Ustwolskaja hinterließ auch spezifische Anweisungen in der Partitur für den Bau des Holzwürfels. Sie wollte, dass dieses Instrument ein Würfel ist, nicht ein sargförmiges Objekt, wie es in manch anderen Aufführungen zu sehen ist. Da an den wenigsten Orten Holzwürfel nach ihren genauen Vorgaben existieren, machte sich der Produktionsleiter unserer Musikabteilung daran, einen zu bauen. Ich habe neulich unseren neu fertiggestellten Würfel ausprobiert, und er klingt großartig: Dabei muss ich unter meiner Maske lächeln.

Ich habe mit allen MusikerInnen an der Sinfonie gearbeitet, und auch sie sind von Ustwolskajas einzigartiger Klangwelt angetan. Wir sind nun dabei, die Sinfonie aufzunehmen mit dem Ziel, das Video im kommenden Monat zu veröffentlichen.

Diese Musik hat etwas absolut Überzeugendes. Sie entfaltet sich nicht so, wie es eine Sinfonie üblicherweise ‚soll‘. Es reicht die Erkenntnis, dass diese Musik von einer Person stammt, die ihr Herz vor Gott ausschüttet. Gebete folgen ja normalerweise nicht der Sonatenform. Jeder Hörer wird von diesem sehr persönlichen und äußerst einzigartigen Hörerlebnis begeistert sein.“

Die Sinfonie Nr. 5 „Amen" (1989/90) ist die letzte Komposition Ustwolskajas. Der christliche Glaube spielt im Schaffen der Komponistin eine zentrale Rolle. Mit Ausnahme der 1. Sinfonie, die im Gegensatz zu den übrigen Beiträgen zu dieser Gattung für großes Orchester konzipiert ist, sind alle Sinfonien mit biblischen Zitaten oder Begriffen übertitelt. Die Musiksprache dieses Werkes ist karg. Es scheint, als wolle die Komponistin ihre Aussage auf ein Konzentrat beschränken. Ihren eigenen Äußerungen ist zu entnehmen, dass sie stets in sinfonischen Formen denkt, auch wenn Struktur, Spieldauer und Besetzung ihrer Kompositionen eher das Gegenteil belegen.

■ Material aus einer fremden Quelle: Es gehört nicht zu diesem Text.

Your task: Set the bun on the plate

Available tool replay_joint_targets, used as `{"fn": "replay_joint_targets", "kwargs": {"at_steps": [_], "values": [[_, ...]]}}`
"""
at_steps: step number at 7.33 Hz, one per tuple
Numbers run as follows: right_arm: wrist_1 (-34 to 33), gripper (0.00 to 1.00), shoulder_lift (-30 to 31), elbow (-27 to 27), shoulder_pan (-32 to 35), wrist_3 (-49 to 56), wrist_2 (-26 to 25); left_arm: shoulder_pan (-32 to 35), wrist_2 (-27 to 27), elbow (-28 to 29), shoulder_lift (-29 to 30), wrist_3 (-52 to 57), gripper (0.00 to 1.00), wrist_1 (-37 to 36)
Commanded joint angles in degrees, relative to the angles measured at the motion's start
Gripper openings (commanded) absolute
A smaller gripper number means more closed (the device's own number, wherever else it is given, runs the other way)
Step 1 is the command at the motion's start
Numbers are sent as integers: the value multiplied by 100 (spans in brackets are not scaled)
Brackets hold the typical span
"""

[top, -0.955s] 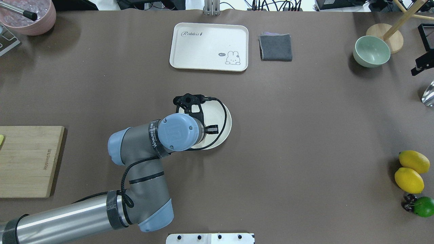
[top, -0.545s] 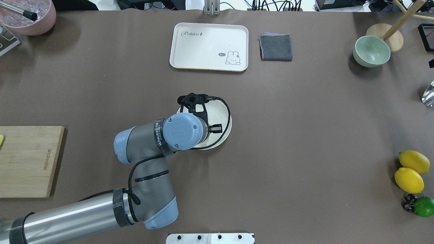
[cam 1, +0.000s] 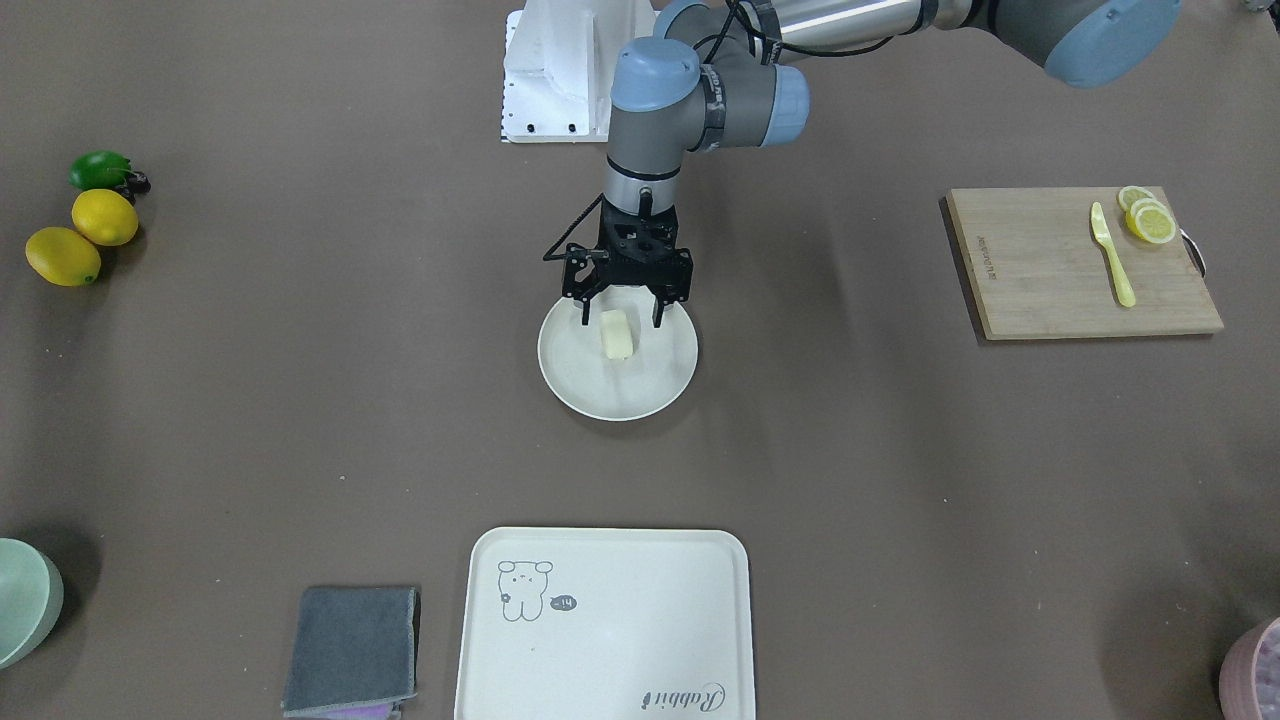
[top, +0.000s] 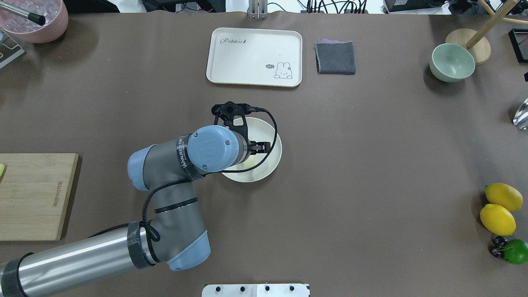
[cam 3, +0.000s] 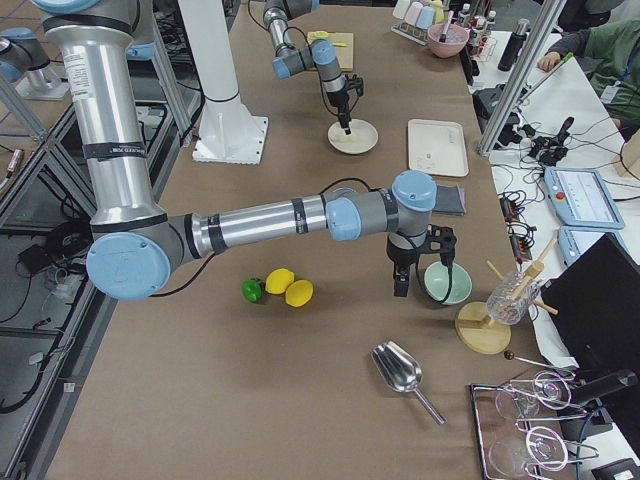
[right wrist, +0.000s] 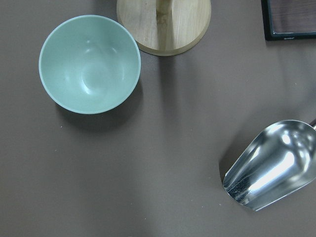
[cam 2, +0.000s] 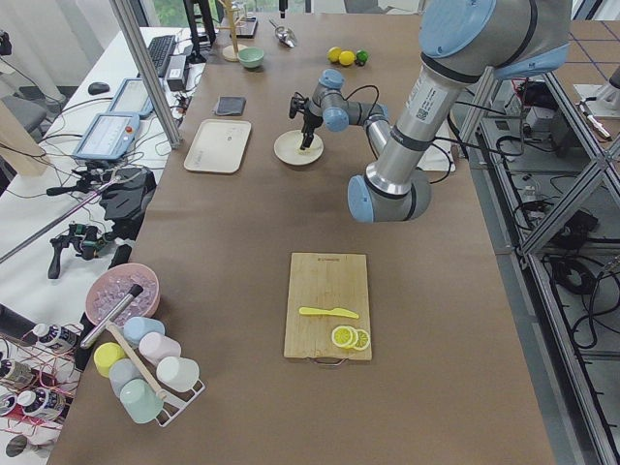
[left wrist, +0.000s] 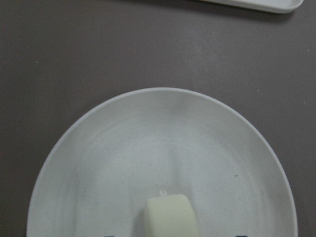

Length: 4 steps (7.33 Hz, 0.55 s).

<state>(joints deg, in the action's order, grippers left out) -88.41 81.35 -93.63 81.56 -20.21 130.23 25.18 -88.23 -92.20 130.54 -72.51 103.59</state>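
Note:
The bun [cam 1: 618,335], a small pale cream lump, lies on the round cream plate [cam 1: 620,392] at mid-table. My left gripper [cam 1: 621,318] hangs just above it, open, with one finger [cam 1: 584,312] on each side and neither touching the bun. In the left wrist view the bun [left wrist: 172,217] sits near the bottom edge on the plate [left wrist: 163,143]. From overhead the wrist hides the bun, and only part of the plate [top: 255,175] shows. My right gripper [cam 3: 423,275] hovers by the green bowl at the table's far right. I cannot tell if it is open or shut.
A cream tray [cam 1: 600,620] and a grey cloth [cam 1: 350,648] lie across the table from the robot. A cutting board [cam 1: 1060,265] holds lemon slices and a yellow knife. Lemons [cam 1: 70,235] and a lime sit on the robot's right. A green bowl [right wrist: 89,64] and a metal scoop [right wrist: 271,168] lie under the right wrist.
The left wrist drifted right over the plate, then back left, and now looks larger, so higher. The right gripper has slid off the overhead view's right edge.

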Motion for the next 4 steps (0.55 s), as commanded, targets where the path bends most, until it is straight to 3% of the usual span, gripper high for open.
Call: {"fn": "replay_joint_targets", "kwargs": {"at_steps": [1,3,4], "values": [[0,100,12,37,0,0,11,590,-53,-553,-571,597,98,38],[0,100,4,38,9,-9,28,1590,-367,-834,-1211,685,98,509],[0,100,3,38,9,-9,37,2117,-1005,-792,-1650,781,98,974]]}}
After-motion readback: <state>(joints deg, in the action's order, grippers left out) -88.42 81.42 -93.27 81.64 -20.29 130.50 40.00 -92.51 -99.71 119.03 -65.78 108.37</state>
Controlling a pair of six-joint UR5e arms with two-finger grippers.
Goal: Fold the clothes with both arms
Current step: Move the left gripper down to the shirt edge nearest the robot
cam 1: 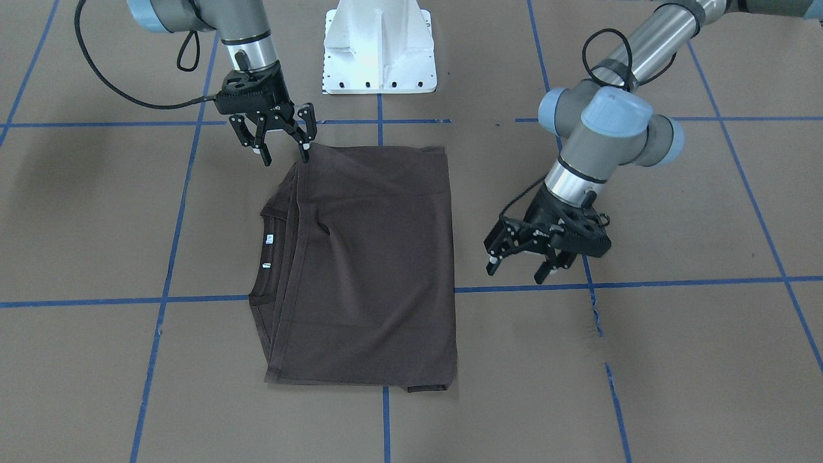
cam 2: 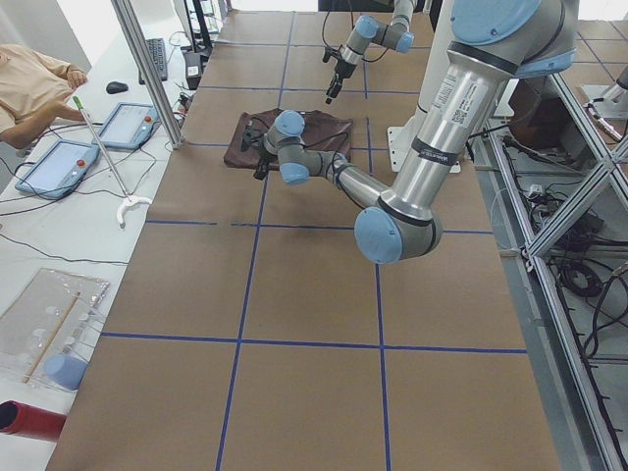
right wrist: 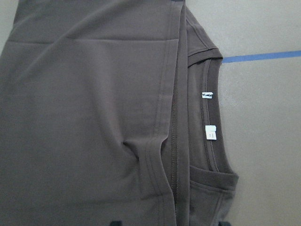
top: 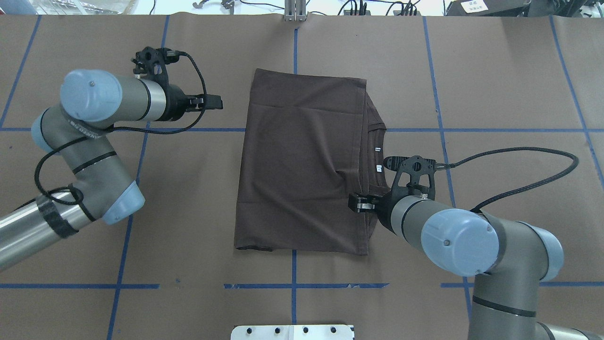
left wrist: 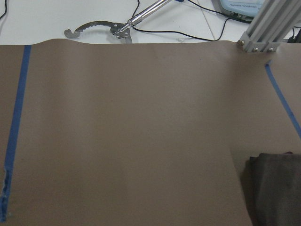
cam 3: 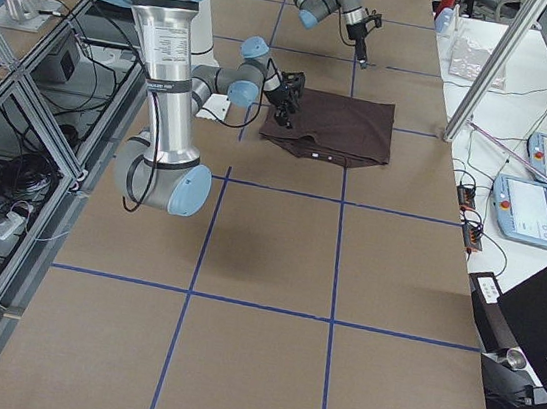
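Note:
The dark brown-grey T-shirt (cam 1: 373, 257) lies folded flat on the brown paper table (cam 1: 643, 360), its ribbed collar and white neck tags (cam 1: 269, 239) on the robot's right side. My right gripper (cam 1: 285, 154) is open and empty just above the shirt's near-base corner, one fingertip (cam 1: 305, 153) close to the cloth. In the overhead view it (top: 357, 203) hangs over the shirt's right edge. My left gripper (cam 1: 514, 270) is open and empty, hovering beside the shirt's opposite edge; the overhead view shows it (top: 214, 101) apart from the cloth. The right wrist view shows the collar (right wrist: 211, 127).
The white pedestal base (cam 1: 379, 48) stands behind the shirt. Blue tape lines (cam 1: 643, 283) grid the table. A metal post (left wrist: 268, 28) and a tool (left wrist: 108, 29) lie past the table's far edge. Tablets (cam 2: 59, 167) and an operator (cam 2: 34, 83) sit beyond it.

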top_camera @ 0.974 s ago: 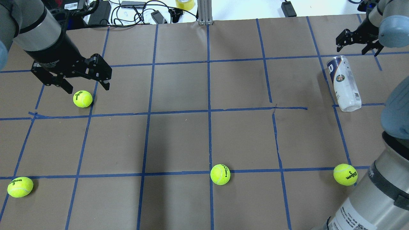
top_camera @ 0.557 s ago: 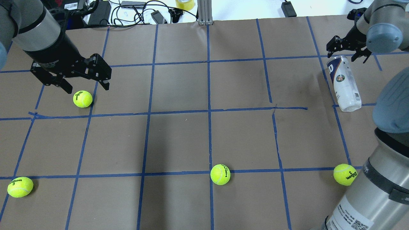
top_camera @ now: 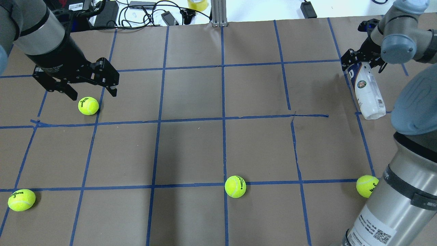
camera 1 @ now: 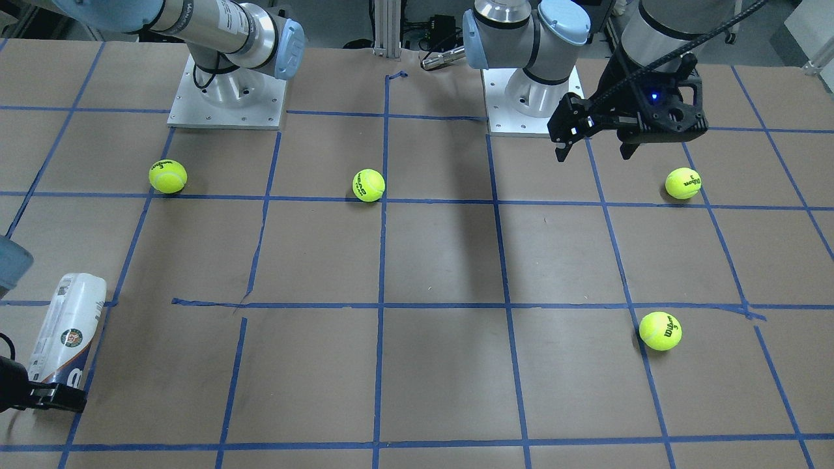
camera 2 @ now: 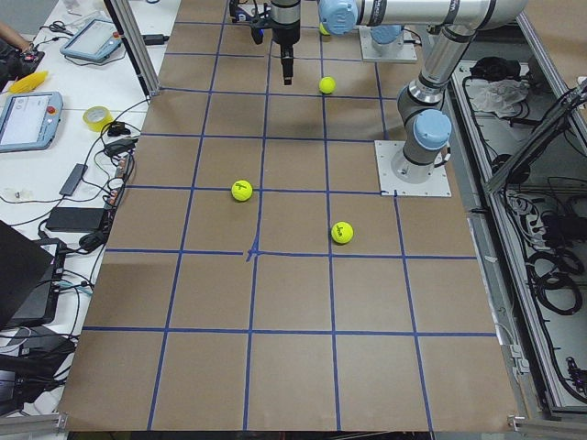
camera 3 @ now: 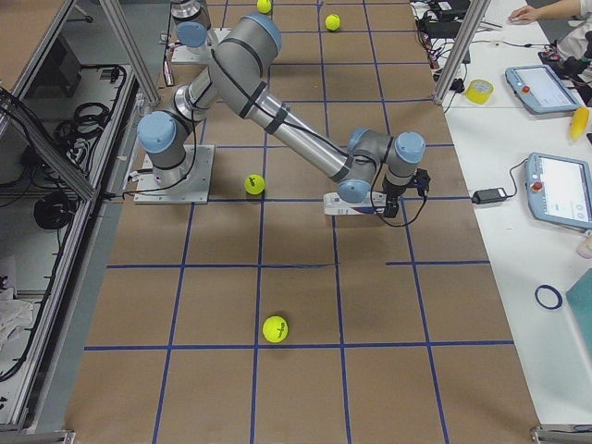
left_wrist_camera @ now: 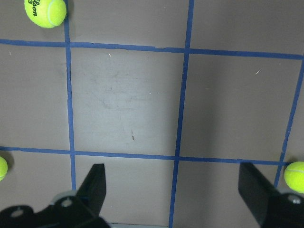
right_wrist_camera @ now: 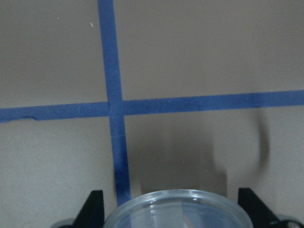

Ein nahezu nüchtern-klarer Aufbau charakterisiert auch die 5. Sinfonie, in deren Verlauf homophone Passagen von Violine, Oboe, Trompete, Tuba und Schlagwerk eine das Vaterunser rezitierende Solostimme begleiten. Die Eindringlichkeit der musikalischen Ausdrucksmittel wird noch verstärkt durch die Wiederholung ausgewählter Textpassagen. Die bis zum Äußersten getriebene Reduktion der Mittel, die gerade in der Gattung Sinfonie ihresgleichen sucht, führt zu einer Konzentration der christlich-philosophischen Gedankenwelt von Galina Ustwolskaja, die in ihrer musikalischen Deutung und Umsetzung fast archaisch zu nennen ist.